> **Work instructions**:
Every line below between the line holding "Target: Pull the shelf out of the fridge" and the line holding "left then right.", inclusive, should be repeated exactly, and all other lines omitted.

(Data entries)
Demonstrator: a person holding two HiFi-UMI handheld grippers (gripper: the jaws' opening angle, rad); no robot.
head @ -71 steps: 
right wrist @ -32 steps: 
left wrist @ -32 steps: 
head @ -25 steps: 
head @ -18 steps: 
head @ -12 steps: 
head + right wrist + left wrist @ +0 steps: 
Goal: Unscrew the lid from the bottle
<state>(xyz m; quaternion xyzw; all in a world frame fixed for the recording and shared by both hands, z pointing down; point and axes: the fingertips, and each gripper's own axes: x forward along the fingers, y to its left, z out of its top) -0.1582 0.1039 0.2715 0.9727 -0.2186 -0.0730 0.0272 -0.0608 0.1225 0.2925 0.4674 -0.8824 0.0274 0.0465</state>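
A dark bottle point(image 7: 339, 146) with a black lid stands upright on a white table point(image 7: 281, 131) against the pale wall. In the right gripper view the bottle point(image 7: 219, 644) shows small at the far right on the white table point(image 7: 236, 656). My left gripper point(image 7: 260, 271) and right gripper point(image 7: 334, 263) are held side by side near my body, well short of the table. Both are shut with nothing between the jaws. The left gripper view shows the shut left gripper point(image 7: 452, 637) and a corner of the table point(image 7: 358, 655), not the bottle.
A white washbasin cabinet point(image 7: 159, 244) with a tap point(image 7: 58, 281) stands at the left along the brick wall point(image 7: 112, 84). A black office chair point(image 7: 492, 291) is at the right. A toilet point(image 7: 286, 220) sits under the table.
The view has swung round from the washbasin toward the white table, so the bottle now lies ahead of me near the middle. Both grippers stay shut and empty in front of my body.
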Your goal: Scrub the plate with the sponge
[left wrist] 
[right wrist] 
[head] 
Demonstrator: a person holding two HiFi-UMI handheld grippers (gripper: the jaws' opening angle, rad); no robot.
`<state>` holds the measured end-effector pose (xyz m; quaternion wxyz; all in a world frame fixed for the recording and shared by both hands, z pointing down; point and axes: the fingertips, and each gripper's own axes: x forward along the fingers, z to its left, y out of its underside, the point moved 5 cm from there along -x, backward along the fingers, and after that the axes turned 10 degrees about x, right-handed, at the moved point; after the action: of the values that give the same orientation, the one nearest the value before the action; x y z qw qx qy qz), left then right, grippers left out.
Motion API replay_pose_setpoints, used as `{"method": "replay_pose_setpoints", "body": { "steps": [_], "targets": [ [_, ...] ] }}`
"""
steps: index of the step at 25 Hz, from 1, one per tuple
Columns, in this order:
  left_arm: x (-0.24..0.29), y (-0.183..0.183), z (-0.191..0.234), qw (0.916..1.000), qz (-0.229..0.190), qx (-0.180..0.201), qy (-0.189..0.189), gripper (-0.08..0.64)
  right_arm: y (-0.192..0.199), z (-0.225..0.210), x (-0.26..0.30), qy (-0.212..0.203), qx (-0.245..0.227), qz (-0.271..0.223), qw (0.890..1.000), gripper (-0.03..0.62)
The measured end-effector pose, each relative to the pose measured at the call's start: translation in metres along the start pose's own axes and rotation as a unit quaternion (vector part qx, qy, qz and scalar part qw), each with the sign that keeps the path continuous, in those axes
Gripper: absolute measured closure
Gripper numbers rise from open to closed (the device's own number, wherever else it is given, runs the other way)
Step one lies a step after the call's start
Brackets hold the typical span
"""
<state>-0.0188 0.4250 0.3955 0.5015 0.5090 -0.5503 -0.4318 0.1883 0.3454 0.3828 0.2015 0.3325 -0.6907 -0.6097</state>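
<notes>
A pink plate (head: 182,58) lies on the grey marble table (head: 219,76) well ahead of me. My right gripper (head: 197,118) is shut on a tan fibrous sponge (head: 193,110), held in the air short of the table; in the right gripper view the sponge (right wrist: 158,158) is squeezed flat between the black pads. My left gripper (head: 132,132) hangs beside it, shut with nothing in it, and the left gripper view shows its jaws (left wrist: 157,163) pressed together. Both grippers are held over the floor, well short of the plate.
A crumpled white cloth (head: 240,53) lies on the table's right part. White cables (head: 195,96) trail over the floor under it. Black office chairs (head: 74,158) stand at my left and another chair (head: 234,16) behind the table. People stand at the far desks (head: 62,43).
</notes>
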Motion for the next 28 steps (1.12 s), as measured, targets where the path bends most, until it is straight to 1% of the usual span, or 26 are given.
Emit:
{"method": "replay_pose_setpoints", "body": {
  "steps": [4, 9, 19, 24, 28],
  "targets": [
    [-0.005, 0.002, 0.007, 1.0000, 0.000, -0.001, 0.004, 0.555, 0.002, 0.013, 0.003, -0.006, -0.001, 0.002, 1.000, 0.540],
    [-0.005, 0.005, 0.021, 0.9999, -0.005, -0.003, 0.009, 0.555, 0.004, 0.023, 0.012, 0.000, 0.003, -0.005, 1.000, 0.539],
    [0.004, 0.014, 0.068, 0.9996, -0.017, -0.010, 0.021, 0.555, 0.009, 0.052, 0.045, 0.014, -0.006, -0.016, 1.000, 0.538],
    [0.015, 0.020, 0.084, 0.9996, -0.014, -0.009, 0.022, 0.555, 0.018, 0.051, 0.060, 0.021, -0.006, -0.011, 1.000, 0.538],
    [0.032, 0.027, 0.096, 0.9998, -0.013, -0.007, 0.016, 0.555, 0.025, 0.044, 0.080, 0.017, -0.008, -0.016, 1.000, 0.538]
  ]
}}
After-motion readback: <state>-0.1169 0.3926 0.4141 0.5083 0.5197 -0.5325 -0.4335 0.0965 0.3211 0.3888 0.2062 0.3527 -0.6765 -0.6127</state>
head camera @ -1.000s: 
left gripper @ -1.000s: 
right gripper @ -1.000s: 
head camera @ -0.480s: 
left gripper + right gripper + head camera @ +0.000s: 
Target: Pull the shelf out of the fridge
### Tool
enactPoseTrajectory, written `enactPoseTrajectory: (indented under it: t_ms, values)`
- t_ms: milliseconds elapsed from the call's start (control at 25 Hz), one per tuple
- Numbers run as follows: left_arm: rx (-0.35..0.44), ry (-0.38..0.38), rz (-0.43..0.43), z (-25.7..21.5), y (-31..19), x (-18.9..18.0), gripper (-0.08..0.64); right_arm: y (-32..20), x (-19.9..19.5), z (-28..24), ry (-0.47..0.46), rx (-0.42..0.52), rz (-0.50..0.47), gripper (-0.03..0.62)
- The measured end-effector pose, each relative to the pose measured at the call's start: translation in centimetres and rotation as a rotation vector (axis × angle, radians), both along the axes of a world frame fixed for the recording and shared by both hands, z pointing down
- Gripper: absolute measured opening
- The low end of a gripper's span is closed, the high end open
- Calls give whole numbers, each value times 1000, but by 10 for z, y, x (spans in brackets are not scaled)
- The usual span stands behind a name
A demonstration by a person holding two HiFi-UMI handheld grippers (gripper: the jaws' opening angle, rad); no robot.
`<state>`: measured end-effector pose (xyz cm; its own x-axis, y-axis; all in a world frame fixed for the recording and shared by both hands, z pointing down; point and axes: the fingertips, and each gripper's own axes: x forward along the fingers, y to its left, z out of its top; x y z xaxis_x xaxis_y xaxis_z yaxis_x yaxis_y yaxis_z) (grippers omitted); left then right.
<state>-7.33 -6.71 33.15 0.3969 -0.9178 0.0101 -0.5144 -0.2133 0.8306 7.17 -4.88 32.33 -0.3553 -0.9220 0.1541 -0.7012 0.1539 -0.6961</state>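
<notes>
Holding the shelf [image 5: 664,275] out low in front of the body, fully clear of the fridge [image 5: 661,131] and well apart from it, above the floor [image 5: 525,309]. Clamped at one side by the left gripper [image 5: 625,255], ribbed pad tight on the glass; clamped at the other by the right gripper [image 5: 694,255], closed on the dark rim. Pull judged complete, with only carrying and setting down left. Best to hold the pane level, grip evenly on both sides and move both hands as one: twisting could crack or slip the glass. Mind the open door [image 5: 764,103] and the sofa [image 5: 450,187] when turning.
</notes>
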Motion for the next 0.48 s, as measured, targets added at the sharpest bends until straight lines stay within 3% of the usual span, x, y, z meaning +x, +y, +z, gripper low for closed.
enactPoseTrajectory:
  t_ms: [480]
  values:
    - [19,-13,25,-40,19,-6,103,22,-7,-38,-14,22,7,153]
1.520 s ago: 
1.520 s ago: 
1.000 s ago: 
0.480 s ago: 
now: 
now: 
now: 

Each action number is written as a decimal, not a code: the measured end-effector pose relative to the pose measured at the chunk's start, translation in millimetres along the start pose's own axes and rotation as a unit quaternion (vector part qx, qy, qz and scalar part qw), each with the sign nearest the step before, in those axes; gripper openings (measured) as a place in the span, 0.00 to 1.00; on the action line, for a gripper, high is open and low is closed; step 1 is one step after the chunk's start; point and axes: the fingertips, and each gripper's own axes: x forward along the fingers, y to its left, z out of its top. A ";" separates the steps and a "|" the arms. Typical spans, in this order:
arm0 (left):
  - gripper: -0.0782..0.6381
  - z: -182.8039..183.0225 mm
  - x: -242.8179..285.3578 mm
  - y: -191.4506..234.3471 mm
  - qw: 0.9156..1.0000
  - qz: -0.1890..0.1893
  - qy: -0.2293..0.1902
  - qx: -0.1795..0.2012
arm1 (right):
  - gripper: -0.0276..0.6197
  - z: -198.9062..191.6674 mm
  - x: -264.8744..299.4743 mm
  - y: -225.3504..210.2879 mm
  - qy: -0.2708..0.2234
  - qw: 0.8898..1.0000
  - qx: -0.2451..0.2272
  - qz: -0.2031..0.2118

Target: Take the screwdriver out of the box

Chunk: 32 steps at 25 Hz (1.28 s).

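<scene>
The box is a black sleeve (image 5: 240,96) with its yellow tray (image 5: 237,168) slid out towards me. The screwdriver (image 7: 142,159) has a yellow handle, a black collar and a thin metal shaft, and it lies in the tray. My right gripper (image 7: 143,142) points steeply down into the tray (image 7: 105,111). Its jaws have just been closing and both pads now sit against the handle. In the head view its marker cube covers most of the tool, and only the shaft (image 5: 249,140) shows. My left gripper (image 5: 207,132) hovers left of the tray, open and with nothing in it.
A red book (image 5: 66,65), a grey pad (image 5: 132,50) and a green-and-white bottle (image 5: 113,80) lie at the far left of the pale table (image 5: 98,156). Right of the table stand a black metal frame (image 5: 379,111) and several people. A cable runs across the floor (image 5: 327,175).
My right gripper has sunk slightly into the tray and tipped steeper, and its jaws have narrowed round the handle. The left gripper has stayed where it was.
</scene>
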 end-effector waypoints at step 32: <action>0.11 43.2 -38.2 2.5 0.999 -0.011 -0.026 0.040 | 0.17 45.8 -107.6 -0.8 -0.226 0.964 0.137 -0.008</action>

> **Completed task**:
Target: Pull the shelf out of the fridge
### Tool
enactPoseTrajectory, written `enactPoseTrajectory: (indented under it: t_ms, values)`
- t_ms: milliseconds elapsed from the call's start (control at 25 Hz), one per tuple
- Numbers run as follows: left_arm: rx (-0.35..0.44), ry (-0.38..0.38), rz (-0.43..0.43), z (-25.7..21.5), y (-31..19), x (-18.9..18.0), gripper (-0.08..0.64); right_arm: y (-32..20), x (-19.9..19.5), z (-28..24), ry (-0.47..0.46), rx (-0.42..0.52), rz (-0.50..0.47), gripper (-0.03..0.62)
- The measured end-effector pose, each relative to the pose measured at the call's start: translation in centimetres and rotation as a rotation vector (axis × angle, radians), both along the axes of a world frame fixed for the recording and shared by both hands, z pointing down
- Gripper: absolute measured opening
- The low end of a gripper's span is closed, the high end open
- Calls give whole numbers, each value times 1000, but by 10 for z, y, x (spans in brackets are not scaled)
- The usual span stands behind a name
A demonstration by a person holding two HiFi-UMI handheld grippers (gripper: the jaws' opening angle, rad); no robot.
`<state>`: measured end-effector pose (xyz cm; its own x-axis, y-axis; all in a world frame fixed for the recording and shared by both hands, z pointing down; point and axes: the fingertips, and each gripper's own axes: x forward along the fingers, y to its left, z out of its top; x y z xaxis_x xaxis_y xaxis_z yaxis_x yaxis_y yaxis_z) (grippers omitted); left then right.

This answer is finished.